* [Task]: Within the records that follow, count the lines containing the string "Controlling". Reply only with the count.
··· Records for this exercise ···
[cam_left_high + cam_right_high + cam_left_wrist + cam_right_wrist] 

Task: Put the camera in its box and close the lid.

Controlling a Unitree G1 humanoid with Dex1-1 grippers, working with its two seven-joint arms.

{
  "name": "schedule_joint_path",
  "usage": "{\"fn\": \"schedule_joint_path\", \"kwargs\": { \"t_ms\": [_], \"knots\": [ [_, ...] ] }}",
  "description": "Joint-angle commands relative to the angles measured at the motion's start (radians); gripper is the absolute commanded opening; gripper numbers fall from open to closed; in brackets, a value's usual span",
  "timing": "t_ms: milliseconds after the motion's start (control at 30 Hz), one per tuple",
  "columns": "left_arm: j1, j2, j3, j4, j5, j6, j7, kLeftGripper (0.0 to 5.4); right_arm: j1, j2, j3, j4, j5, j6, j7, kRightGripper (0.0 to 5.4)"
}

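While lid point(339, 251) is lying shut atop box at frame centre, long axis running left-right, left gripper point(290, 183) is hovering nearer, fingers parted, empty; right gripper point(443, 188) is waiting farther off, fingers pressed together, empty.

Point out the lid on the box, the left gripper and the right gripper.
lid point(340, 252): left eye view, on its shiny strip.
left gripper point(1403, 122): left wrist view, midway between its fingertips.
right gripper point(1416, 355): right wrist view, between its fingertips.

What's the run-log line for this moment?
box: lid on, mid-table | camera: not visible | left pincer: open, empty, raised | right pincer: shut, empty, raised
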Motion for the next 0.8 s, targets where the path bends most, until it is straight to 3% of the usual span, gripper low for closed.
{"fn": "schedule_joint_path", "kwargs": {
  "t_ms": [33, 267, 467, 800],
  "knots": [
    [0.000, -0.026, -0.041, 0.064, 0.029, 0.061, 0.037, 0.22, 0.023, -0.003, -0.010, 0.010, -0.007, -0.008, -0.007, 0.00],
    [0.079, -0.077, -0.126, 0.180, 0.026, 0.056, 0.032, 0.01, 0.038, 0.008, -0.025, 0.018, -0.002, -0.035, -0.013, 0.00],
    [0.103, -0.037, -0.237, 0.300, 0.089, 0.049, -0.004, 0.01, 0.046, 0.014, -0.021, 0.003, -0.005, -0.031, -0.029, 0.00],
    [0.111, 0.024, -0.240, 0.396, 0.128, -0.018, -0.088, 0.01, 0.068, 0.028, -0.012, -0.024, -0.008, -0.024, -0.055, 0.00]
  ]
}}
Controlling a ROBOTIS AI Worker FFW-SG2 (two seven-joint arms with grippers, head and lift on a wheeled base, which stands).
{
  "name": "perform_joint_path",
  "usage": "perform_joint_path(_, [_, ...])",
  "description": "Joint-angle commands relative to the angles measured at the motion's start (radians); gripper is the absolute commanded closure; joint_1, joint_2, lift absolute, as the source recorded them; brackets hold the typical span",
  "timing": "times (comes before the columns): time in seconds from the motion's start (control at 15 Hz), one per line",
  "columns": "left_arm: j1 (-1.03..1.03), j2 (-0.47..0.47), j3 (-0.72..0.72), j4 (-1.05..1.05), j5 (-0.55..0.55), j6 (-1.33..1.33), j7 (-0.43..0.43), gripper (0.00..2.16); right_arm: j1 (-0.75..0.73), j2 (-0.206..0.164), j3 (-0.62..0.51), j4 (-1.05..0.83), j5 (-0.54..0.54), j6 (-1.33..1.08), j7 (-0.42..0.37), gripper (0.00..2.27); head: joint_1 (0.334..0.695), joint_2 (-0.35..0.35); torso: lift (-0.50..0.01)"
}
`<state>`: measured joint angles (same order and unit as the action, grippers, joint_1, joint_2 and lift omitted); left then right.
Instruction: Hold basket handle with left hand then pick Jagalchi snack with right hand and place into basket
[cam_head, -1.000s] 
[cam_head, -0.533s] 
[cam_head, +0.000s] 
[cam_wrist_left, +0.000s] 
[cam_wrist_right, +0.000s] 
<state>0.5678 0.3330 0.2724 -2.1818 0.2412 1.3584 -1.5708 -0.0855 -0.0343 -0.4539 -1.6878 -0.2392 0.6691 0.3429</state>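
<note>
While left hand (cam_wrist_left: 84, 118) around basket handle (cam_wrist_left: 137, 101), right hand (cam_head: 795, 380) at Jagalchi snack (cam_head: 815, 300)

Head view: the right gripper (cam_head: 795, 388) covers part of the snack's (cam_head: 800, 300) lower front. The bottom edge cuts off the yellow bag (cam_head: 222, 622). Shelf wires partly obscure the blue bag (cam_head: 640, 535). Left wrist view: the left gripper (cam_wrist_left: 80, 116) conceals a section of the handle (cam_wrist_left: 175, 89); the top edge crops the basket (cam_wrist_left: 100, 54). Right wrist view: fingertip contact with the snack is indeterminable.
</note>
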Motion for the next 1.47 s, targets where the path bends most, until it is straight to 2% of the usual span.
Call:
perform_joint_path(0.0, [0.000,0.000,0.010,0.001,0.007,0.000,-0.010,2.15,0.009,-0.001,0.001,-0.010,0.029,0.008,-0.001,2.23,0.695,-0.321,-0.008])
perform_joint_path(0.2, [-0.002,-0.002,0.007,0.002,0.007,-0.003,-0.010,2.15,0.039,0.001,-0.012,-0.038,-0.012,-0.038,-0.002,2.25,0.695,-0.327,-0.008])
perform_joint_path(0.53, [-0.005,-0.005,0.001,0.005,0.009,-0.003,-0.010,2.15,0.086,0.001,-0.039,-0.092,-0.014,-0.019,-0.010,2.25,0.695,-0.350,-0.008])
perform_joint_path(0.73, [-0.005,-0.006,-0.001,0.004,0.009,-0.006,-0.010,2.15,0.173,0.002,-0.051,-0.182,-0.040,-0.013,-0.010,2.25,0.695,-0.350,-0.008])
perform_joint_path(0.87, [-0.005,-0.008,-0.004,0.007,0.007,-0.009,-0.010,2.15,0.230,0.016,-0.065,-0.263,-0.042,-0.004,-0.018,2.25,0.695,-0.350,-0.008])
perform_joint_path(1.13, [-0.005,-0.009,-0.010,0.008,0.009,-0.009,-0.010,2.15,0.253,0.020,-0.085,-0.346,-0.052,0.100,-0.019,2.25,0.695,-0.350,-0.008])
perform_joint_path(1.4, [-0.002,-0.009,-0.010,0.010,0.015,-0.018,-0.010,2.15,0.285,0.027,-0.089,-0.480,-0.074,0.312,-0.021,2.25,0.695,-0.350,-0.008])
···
* [Result of the task]: 2